Des cours constitutionnelles spécialisées dans leur activité juridictionnelle
La composition des cours constitutionnelles répond le plus souvent à des conditions particulières.
Par exemple, la Constitution espagnole spécifie que les membres de la Cour constitutionnelle doivent être « des juristes à la compétence reconnue, exerçant leur profession depuis plus de quinze ans ». Les conditions sont encore plus strictes en Belgique où la loi spéciale du 6 janvier 1989 énumère une série de conditions garantissant les compétences juridiques de haut niveau des futurs membres, à moins que ceux-ci n'aient exercé une fonction parlementaire auparavant
Pour autant, et bien que les membres des cours soient souvent d'éminents juristes, cette qualification n'est pas toujours expressément requise. Ainsi aucune qualification particulière de formation n'est requise aux Etats-Unis, où les juges de la Cour suprême sont parmi les rares à être nommés à vie. Toutefois, leur nomination par le Président est soumise à l'approbation du Sénat qui examine notamment leur qualification. Une procédure similaire s'applique en Allemagne où les seize juges constitutionnels sont élus à part égale par le Bundestag et le Bundesrat, selon des procédures différentes dans les deux cas.
En conclusion, contrairement à la France avant la réforme des institutions de 2008, la plupart des grandes démocraties occidentales se sont dotées d'un contrôle de constitutionnalité a posteriori . Si les modalités concrètes de la mise en oeuvre de ce contrôle varient selon les pays, l'efficacité de celui-ci contribue immanquablement au renforcement de l'Etat de droit et offre au citoyen le moyen d'assurer le respect de ses droits et libertés constitutionnellement garantis.
* 6 Et non « on its face », c'est-à-dire en tant que telle.
* 7 Il existe deux autres mécanismes pour exercer le contrôle de la constitutionnalité aux Etats-Unis : l'injonction par laquelle un citoyen demande au juge d'interdire à un fonctionnaire d'exécuter une loi qui lui porte préjudice, parce que contraire à la Constitution, et le « jugement déclaratoire », qui permet à un particulier de s'adresser au juge pour lui demander de se prononcer sur une éventuelle inconstitutionnalité de la loi, avant qu'elle ne lui soit appliquée.

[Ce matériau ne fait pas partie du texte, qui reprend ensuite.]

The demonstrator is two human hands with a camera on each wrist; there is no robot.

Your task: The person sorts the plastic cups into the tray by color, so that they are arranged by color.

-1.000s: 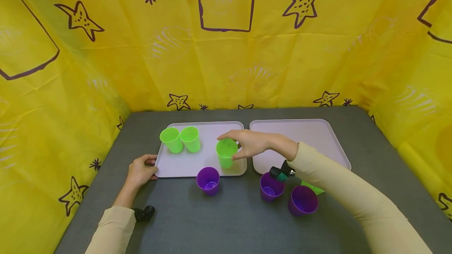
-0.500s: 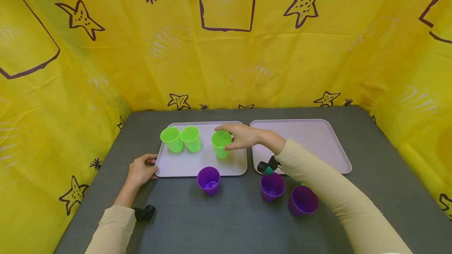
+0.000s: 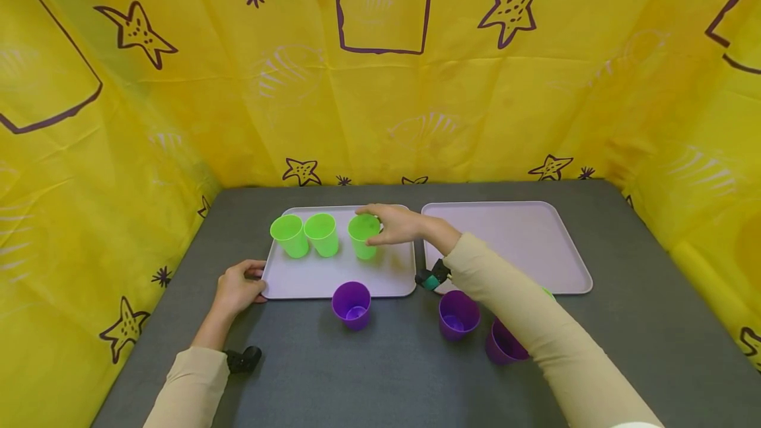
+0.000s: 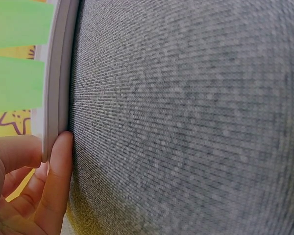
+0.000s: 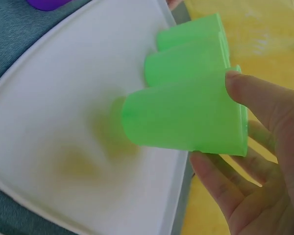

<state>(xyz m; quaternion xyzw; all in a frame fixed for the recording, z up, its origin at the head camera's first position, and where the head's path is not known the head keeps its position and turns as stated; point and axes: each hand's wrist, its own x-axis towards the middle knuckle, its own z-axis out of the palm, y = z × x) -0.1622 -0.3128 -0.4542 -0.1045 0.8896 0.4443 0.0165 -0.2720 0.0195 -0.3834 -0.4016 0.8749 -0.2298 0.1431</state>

Si la juridiction admet l'inconstitutionnalité de la loi, l'administration n'en fera pas application dans le cas d'espèce (Bertrand Mathieu, Michel Verpeaux, Droit constitutionnel, PUF, 2004).
* 8 Le modèle en a été fixé sous l'influence de Hans Kelsen par la Haute cour constitutionnelle instituée dans la Constitution autrichienne de 1920.